We all know the scriptural mandate around corporate confession from passages like James 5:16 and 1 John 1:9. We see the value in such confession—the humility, spiritual growth, and community that results from such transparency. But what does it take to effectively incorporate confession into our small group meetings? Moving your group toward confession will take time, but there are some key principles that can help move you in the right direction.
Authenticity and Accountability
Effective shared confession begins with an environment of authenticity and accountability. Authenticity requires us to remove our masks when we come to the group, to be genuine with each other about our joys, heartaches, successes, and failures. A group that values authenticity places a high priority on knowing and being known. If this isn't a value adopted by all group members, confession will be very difficult if not impossible.
Accountability is another aspect of knowing and being known. When group members are accountable to each other, they give each other permission to come alongside them and speak into their lives. In fact, when group members truly value accountability, they may share items that allow other group members to help them identify a course correction that ultimately may keep them from sin. One person's blind spot may be illuminated by another in the group.
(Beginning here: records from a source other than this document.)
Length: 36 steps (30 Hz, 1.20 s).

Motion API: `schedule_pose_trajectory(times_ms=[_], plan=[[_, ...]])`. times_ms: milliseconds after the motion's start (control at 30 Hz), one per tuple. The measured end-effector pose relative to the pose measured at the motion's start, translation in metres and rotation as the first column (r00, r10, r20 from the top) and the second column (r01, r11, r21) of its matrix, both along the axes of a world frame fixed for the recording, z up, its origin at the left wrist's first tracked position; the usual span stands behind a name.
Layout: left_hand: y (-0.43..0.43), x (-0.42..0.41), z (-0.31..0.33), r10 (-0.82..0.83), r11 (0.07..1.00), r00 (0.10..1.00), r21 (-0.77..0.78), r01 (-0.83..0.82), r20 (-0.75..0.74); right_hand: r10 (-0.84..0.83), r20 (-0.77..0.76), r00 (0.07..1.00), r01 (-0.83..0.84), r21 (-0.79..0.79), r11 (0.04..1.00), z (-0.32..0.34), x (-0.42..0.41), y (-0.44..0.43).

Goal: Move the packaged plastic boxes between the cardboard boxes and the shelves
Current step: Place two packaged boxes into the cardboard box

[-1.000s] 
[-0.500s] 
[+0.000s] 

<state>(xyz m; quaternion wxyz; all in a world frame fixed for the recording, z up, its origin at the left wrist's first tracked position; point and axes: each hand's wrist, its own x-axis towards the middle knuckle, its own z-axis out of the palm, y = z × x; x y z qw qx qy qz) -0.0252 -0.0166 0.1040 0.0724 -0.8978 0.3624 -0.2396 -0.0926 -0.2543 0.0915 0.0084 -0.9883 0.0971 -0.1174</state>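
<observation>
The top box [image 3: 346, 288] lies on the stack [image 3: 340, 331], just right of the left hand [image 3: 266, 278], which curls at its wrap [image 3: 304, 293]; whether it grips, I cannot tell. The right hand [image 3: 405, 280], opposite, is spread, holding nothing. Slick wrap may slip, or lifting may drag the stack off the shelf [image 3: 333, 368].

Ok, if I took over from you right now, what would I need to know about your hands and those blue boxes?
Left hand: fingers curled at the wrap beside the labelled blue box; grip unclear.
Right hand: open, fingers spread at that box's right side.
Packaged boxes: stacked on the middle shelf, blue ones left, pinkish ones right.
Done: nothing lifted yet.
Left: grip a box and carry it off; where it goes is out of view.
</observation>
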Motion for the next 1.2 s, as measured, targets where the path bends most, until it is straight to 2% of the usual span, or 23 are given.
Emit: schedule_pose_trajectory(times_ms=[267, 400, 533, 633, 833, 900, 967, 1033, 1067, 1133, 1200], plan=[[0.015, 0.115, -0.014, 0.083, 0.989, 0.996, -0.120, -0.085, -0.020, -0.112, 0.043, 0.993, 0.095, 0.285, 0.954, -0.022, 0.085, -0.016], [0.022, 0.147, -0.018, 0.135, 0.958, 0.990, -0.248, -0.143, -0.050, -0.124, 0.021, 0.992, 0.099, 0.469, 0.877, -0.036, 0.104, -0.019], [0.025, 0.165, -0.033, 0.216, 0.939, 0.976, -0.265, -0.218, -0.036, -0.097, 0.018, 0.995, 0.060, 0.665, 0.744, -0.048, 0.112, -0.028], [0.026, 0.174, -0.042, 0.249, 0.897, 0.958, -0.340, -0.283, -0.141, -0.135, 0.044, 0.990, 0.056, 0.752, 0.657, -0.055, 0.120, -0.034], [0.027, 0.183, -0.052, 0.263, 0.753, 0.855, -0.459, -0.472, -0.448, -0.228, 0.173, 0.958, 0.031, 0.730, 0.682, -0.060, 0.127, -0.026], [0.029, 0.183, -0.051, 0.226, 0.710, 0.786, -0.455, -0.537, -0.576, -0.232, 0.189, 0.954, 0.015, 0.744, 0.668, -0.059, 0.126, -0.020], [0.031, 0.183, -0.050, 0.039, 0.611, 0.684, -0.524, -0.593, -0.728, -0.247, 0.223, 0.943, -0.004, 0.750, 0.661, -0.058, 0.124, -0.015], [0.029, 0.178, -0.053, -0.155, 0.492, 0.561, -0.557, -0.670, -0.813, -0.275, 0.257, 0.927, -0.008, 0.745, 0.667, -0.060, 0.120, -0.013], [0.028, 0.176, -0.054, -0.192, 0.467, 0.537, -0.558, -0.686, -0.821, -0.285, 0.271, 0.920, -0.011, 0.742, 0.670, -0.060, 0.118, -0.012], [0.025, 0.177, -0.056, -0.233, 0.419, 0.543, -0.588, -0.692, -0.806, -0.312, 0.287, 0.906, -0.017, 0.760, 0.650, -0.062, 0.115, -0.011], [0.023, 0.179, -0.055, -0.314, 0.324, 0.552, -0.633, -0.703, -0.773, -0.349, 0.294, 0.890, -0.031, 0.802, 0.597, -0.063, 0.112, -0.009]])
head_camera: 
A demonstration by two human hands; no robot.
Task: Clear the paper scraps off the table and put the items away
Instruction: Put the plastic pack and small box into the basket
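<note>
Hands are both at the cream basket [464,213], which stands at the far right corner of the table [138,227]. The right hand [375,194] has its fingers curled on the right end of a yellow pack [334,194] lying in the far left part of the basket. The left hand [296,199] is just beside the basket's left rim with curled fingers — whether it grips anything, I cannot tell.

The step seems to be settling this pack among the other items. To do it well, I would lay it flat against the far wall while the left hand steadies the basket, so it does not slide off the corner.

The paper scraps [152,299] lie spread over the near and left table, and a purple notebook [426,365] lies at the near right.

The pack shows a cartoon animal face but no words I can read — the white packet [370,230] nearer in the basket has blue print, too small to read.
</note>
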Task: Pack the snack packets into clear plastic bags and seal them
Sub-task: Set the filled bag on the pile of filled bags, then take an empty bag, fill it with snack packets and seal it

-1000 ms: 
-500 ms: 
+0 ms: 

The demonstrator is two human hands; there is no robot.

Some leaders employ something like an accountability covenant to encourage their groups to move toward greater authenticity and accountability. But leaders must be patient. While they seek to encourage authenticity and accountability, they must also let those important traits develop naturally as the group comes to value and trust one another over time.
Our group had been together for several years and had shared many experiences and deep prayer times. Our relationships began with a shared mission—to pray for the persecuted church—and continued into our personal lives. As a prayer team, we focused most of our time on the task. Deep relationships were a natural byproduct of shared vision and commitment. As our trust grew, so did our authenticity and accountability, which are the prerequisites for confession.
Confession isn't easy, whether it's done personally or corporately. As a result, your group members must see the value of shared confession if they are to follow you down this path. Individual group members may regularly confess their sins to God, but may not see the value in repeating that process in the group setting. As the leader, you need to show the value. Start by determining what your group members currently believe and practice regarding confession.